TASK INSTRUCTIONS: Could you print exactly the lines of the listing below, starting at the line that has "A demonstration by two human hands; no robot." and ending at the line that has "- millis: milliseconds", and only those lines?

(DATA SEGMENT)

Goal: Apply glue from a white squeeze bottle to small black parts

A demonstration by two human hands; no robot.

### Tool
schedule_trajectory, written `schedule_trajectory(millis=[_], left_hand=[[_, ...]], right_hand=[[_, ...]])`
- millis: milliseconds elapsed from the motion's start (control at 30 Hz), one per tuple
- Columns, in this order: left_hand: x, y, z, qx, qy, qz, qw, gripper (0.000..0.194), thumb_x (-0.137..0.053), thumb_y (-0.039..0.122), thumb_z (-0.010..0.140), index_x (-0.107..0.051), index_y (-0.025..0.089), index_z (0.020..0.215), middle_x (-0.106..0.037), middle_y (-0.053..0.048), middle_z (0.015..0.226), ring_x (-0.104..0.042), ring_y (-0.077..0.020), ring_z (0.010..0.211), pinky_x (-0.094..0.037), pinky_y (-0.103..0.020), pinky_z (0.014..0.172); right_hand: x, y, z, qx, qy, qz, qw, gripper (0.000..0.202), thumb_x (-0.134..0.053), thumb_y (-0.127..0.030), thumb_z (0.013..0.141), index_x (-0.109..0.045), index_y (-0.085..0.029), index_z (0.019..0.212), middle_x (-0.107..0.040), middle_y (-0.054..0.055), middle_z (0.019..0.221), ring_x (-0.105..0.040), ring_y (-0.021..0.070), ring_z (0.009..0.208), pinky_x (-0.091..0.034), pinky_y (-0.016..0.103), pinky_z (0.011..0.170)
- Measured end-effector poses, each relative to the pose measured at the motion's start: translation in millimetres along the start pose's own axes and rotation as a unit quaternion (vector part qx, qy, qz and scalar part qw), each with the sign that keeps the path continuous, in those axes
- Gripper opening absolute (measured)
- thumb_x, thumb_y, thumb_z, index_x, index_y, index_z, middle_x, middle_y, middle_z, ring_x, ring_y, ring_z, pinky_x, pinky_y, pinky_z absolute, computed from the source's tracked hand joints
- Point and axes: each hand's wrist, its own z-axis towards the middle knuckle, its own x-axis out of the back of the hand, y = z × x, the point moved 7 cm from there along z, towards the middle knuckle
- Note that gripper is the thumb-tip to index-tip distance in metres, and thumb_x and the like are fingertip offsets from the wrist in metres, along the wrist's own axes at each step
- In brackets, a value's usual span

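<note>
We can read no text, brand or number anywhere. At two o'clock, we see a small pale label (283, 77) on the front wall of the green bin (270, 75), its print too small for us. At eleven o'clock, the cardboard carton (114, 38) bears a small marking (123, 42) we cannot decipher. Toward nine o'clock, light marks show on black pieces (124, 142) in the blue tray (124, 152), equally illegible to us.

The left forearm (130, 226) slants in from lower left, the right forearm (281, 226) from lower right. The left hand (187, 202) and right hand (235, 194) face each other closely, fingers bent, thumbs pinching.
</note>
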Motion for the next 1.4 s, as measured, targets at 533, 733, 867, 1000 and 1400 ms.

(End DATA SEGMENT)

SOLUTION FOR THIS EXERCISE:
A demonstration by two human hands; no robot.

### Tool
schedule_trajectory, written `schedule_trajectory(millis=[_], left_hand=[[_, ...]], right_hand=[[_, ...]])`
- millis: milliseconds elapsed from the motion's start (control at 30 Hz), one per tuple

No additional work remains on the exercise.